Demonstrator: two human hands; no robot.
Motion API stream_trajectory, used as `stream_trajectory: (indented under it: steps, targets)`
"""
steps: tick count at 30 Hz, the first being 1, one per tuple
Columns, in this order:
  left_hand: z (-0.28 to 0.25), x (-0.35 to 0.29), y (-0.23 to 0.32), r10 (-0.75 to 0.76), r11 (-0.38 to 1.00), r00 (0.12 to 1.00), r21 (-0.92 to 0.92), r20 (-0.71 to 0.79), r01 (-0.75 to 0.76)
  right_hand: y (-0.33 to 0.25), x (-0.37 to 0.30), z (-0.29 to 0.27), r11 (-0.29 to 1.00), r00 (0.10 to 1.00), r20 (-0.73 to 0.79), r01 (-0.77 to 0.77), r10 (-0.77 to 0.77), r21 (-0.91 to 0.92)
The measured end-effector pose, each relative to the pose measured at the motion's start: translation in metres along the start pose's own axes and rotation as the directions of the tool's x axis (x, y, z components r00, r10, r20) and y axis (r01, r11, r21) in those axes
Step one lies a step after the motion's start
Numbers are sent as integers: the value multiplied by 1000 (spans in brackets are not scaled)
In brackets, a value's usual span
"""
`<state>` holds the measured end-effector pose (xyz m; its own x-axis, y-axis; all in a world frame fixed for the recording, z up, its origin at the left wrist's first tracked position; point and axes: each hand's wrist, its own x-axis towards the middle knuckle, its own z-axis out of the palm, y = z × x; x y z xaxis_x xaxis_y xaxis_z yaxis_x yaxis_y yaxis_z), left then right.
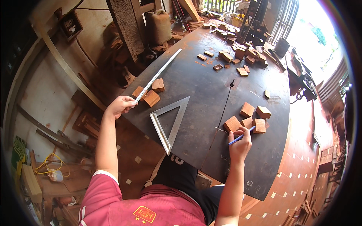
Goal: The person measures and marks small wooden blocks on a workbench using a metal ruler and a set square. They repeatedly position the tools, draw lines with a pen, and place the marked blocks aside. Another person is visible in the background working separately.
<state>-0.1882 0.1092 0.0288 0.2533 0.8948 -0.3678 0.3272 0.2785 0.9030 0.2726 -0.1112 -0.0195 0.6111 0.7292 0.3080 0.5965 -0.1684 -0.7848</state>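
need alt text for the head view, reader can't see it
A person's left hand holds a white measuring strip and their right hand a blue pen, near five wooden blocks on a dark table. A metal triangle lies between the hands; more blocks are scattered farther off.

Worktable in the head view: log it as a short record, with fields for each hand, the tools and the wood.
Left hand: holds a white measuring strip near one end
Right hand: holds a blue pen
Metal triangle: lying on the table, between the hands
Blocks near left hand: three
Blocks near right hand: five, grouped
Far end: many small wood pieces, scattered
Table: dark top, with a seam
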Motion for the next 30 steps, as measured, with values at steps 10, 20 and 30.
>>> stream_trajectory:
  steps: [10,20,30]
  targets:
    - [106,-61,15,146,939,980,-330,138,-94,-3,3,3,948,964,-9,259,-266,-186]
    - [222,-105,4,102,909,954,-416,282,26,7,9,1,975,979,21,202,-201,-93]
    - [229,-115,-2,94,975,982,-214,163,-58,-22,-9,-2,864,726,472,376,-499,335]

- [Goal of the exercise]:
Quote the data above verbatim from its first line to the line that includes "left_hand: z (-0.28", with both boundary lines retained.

- [Answer section]:
Demonstrator: two human hands; no robot.
Motion API stream_trajectory, used as `stream_trajectory: (indented under it: steps, targets)`
"""
steps: tick count at 30 Hz, the first being 1, one per tuple
Columns, in this order:
  left_hand: z (-0.28 to 0.25), x (-0.35 to 0.29), y (-0.23 to 0.32), r10 (-0.75 to 0.76), r11 (-0.38 to 1.00), r00 (0.12 to 1.00), r21 (-0.92 to 0.92), r20 (-0.71 to 0.79), r01 (-0.75 to 0.76)

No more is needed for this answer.